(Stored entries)
Segment Open

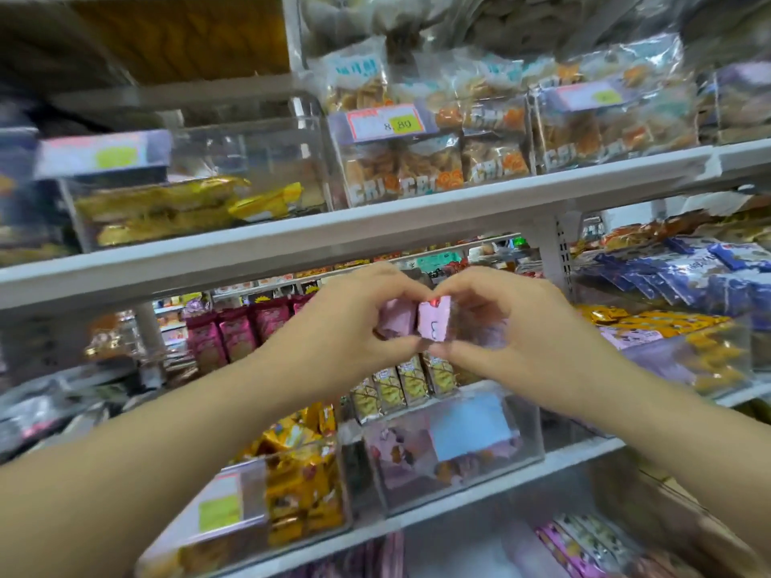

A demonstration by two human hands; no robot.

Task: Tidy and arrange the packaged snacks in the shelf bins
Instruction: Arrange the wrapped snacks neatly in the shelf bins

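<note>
Both hands meet in the middle of the view, holding small pink snack packs [434, 321] above the middle shelf. My left hand [354, 323] grips the left side of the packs with fingers curled. My right hand [505, 327] pinches them from the right. Directly below stands a clear bin [454, 444] with a blue label and pink packs inside. Behind that bin is a row of upright gold-brown packs [396, 385]. To the left, a clear bin [308, 481] holds yellow packs.
The upper shelf edge [292, 239] runs just above my hands, carrying clear bins of gold packs [167, 210] and cracker bags [421, 160]. Magenta packs [238, 331] stand at left, blue bags [684, 273] at right. A lower shelf holds more pink packs [580, 544].
</note>
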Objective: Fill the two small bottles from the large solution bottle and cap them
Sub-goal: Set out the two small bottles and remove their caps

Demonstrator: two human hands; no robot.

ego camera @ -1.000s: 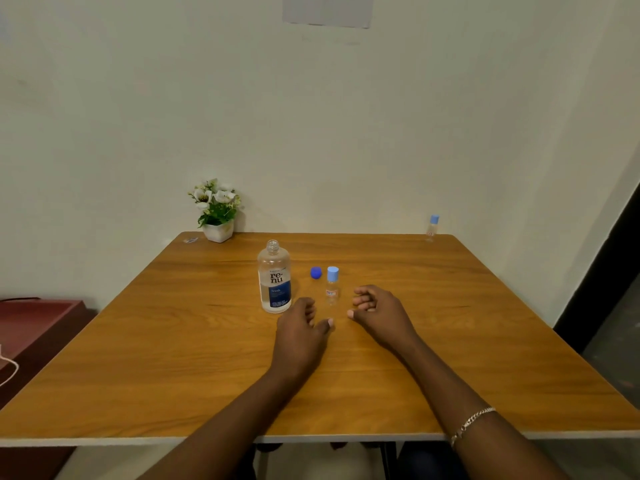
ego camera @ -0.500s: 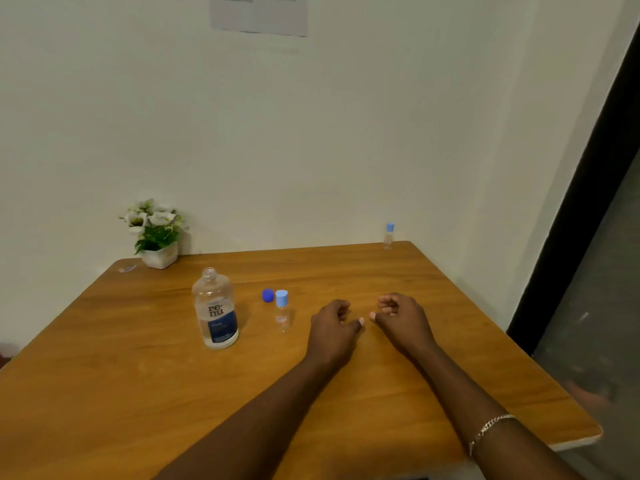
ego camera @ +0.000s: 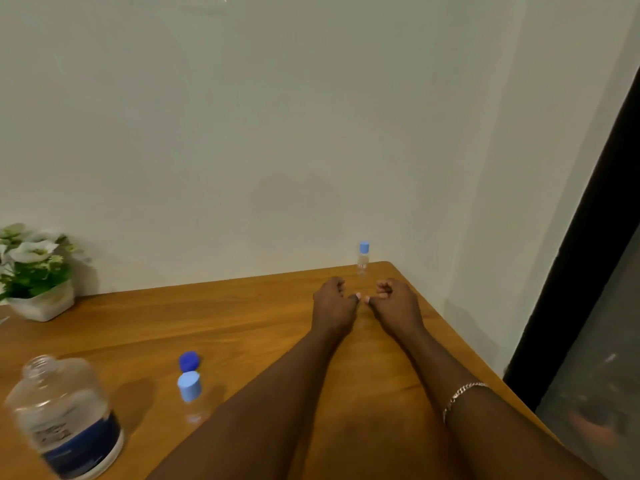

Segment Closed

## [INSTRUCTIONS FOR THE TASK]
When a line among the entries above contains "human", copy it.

## [THE ANSWER]
A demonstration by two human hands; no robot.
Demonstrator: two human hands; no robot.

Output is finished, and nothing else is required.